6. To obtain the damping coefficient GE, multiply the critical damping ratio $C/{C}_{0}$ by 2.0.
7. Hill's failure theory does not differentiate between compressive and tensile strength. While different values of respective strength limits are accepted, it is still recommended that Xt is set to be equal to Xc, and Yt is set to be equal to Yc when this criteria is used. Xt and Xc are allowable tensile and compressive stresses in the principle x direction of the material. Yt and Yc are allowable tensile and compressive stresses in the principle y direction of the material.
8. Failure index calculation according to Maximum Strain Theory is based on mechanical component of strain only, not on total strain.

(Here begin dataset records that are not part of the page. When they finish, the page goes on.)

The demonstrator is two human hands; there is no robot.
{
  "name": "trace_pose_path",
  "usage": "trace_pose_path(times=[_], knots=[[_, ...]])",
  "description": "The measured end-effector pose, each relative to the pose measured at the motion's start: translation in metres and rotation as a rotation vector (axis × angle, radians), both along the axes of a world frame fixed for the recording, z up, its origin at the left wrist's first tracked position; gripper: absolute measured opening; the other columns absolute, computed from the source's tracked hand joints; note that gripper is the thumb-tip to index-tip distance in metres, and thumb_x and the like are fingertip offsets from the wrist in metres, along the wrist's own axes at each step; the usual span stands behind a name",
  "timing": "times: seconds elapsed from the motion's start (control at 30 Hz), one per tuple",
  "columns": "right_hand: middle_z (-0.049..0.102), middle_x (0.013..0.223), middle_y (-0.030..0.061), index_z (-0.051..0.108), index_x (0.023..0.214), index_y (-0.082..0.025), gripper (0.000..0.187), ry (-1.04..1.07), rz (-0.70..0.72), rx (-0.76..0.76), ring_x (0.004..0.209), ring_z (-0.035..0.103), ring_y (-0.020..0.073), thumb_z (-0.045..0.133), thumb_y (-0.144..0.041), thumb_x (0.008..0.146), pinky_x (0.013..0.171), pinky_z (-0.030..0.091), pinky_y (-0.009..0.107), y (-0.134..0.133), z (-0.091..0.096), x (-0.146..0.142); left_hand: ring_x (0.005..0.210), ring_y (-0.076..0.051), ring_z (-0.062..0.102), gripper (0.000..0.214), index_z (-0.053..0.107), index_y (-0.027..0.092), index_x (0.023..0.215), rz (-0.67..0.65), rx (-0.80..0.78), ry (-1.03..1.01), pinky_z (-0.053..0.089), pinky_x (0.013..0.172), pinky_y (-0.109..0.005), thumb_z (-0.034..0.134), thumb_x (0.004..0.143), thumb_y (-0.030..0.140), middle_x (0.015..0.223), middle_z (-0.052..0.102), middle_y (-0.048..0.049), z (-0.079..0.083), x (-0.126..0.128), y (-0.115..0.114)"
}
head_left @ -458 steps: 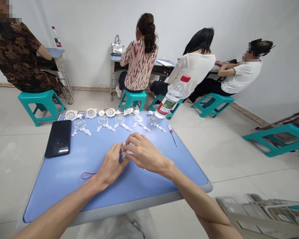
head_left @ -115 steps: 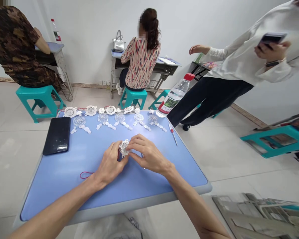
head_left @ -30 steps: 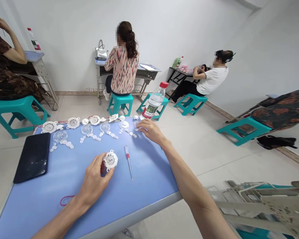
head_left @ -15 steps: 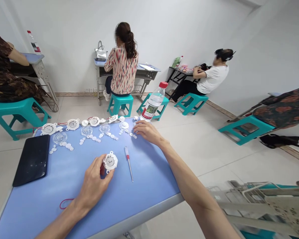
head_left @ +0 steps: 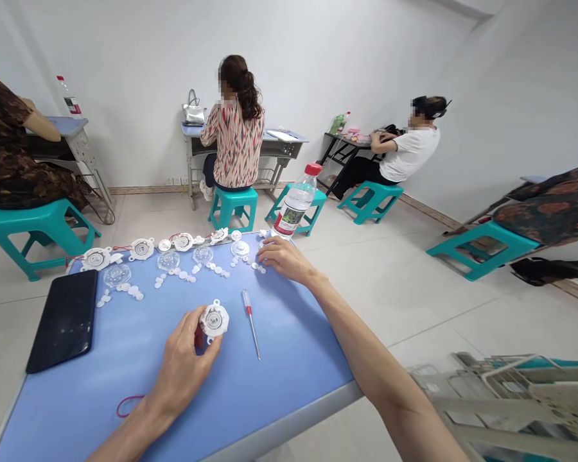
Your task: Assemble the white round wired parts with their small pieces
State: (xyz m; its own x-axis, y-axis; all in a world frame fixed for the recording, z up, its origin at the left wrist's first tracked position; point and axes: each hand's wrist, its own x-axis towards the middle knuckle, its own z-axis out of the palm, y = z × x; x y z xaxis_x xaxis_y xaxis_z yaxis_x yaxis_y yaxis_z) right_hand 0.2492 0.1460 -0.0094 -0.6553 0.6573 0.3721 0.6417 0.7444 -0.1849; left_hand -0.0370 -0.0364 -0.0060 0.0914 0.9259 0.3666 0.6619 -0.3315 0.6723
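Observation:
My left hand (head_left: 185,353) grips a white round plastic housing with side tabs (head_left: 214,321) by its edge, above the blue table (head_left: 173,410). The housing's round inner face is turned up; a red bit shows behind it. My right hand (head_left: 284,258) reaches to the far edge, fingers bent down over small parts beside the water bottle (head_left: 291,208). What its fingertips hold, if anything, is hidden. A screwdriver (head_left: 251,324) with a clear and red handle lies between my hands. Small white discs (head_left: 180,273) lie in clusters below clear round pieces (head_left: 167,260).
Several white housings (head_left: 142,249) with red wires line the far edge. A black tablet-like slab (head_left: 65,321) lies at the left, and a red loop (head_left: 128,405) near my left wrist. Other people sit at desks beyond, on teal stools (head_left: 232,206). Metal desk frames (head_left: 520,398) stand right.
The whole view has shifted slightly, with the table lower in the picture. Both hands keep nearly the same places, the left still holding the housing.

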Motion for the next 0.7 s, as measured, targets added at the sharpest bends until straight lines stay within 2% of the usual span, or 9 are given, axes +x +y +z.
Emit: trace_pose_path(times=[0.7], knots=[[0.074,0.100,0.0061,0.076,0.092,-0.022,0.022,-0.012,-0.015,-0.026,0.112,0.052,0.0287,0.060,-0.010,0.083,0.093,0.047,0.043,0.0024,0.0003,-0.0002,0.063,-0.013,0.055,0.033,0.056,0.019,0.118,-0.004,-0.011,-0.013,0.050,0.061,-0.026,0.060,0.086,0.024,0.087,0.064,-0.0021,-0.0025,-0.0011,-0.0003]])
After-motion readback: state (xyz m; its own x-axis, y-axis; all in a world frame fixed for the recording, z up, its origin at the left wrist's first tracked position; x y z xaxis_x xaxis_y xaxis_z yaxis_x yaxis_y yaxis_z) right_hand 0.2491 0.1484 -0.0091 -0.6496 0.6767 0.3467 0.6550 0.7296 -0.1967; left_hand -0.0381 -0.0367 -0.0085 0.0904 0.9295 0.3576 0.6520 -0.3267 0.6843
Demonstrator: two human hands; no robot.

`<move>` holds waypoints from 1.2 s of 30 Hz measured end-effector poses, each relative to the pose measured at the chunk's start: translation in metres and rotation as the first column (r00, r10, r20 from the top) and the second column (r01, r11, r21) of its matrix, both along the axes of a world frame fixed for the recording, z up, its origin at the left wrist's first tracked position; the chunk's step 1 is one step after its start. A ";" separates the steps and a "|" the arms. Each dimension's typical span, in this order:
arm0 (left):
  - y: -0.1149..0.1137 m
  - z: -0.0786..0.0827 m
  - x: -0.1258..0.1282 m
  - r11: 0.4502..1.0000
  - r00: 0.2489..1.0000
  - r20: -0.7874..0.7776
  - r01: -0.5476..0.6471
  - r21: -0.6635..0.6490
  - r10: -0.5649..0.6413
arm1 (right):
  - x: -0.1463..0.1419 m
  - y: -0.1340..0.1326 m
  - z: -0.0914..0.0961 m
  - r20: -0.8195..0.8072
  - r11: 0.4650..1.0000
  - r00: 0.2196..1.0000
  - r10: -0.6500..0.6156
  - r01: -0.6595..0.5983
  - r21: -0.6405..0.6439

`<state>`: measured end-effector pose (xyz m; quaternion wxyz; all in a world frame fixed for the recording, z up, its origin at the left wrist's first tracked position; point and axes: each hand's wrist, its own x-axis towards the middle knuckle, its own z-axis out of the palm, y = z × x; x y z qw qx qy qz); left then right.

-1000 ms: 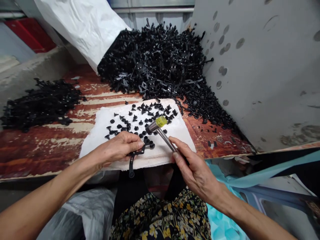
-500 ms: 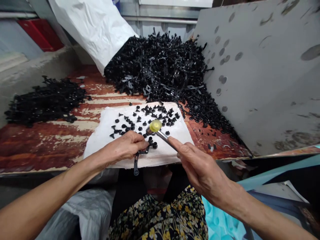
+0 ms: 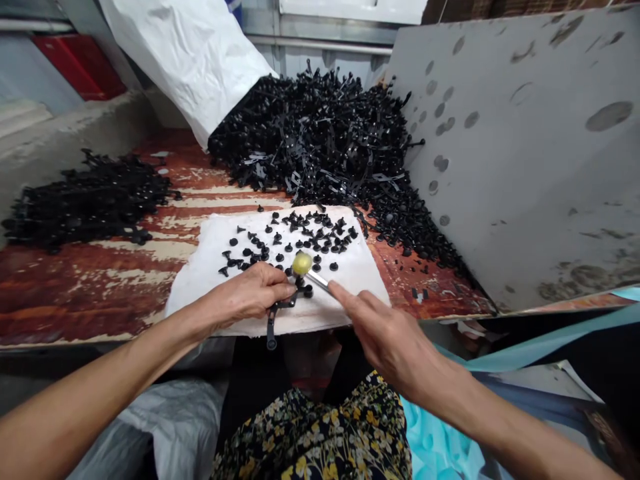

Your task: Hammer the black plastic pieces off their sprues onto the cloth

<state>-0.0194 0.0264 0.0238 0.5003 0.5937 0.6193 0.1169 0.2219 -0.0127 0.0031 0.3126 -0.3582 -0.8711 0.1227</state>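
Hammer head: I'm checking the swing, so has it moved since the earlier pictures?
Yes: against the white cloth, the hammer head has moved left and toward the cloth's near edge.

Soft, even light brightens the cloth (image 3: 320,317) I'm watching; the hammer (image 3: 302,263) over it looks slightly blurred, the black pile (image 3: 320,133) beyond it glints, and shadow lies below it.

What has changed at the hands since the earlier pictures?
The right hand has brought the hammer down and leftward, its yellow end now nearer the black strap; contact is unclear. Nothing was taken hold of or let go. The left hand still pinches the strap, and the white cloth and large black pile look unmoved.
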 end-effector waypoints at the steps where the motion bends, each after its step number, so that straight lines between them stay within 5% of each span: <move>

This is because only the mechanical strain contributes to actual damage of the respective ply (pure thermal expansion produces no damaging effects).
9. According to the formula, some failure criteria (for example, Tsai-Wu and Hoffman) would produce a negative ply failure, depending on the problem.
10. If PARAM, SRCOMPS,YES is added to the input file, strength ratios with respect to designated failure theory are output for composite elements that have failure indices requested.
11. The following two formats are permissible for the Z0 field:

Real Number:

It represents the distance from the shell element reference plane to the bottom surface of the shell (Default = -0.5 * Thick, Thick being the composite total thickness (Real or blank)).

Surface:

Top:

The shell reference plane, the plane defined by the grid points, and the top surface of the shell are coplanar.

This makes the effective "Real" Z0 value equal to the composite total thickness (-1.0 * Thick). See Figure 1.

Bottom:

The shell reference plane, the plane defined by the grid points, and the bottom surface of the shell are coplanar.

This makes the effective "Real" Z0 value equal to 0. See Figure 2.

Automatic offset control is available for ply thickness (size) optimization and for free-size optimization where the specified offset values are automatically updated based on thickness changes. For free-size optimization, such an automatic offset, is only applicable when Z0=0.0 or BOTTOM.

12. The material parameters, Xt, Xc, Yt, Yc, and S on the MAT8 Bulk Data Entry should be specified for failure criteria calculation.
13. For CTRIA3 elements in explicit analysis, triangular shell formulation is automatically applied. Therefore, the definition of ISOPE has no effect on CTRIA3 elements in explicit analysis.
14. Both Belytschko-Tsay and Belytschko-Wong-Chiang shell formulations are very effective and robust. However, the performance of Belytschko-Tsay is poor, if the elements are warped. With Belytschko-Wong-Chiang formulation, the limitations in the element warpage are fixed with 20-30% additional computational cost.
15. The Belytschko-Tsay and Belytschko-Wong-Chiang shells do not possess stiffness in the normal rotational degree of freedom and this would lead to a singular stiffness matrix in case of implicit analysis. In explicit analysis, the unconstrained drilling degree of freedom usually does not create any difficulties since a stiffness matrix is not involved.
16. For four-noded quadrilateral elements in explicit analysis, hourglass control is required to avoid spurious zero-energy modes. Triangular elements do not require hourglass control.
17. When HGID is not specified, a default hourglass control is used.
18. This card is represented as a property in HyperMesh.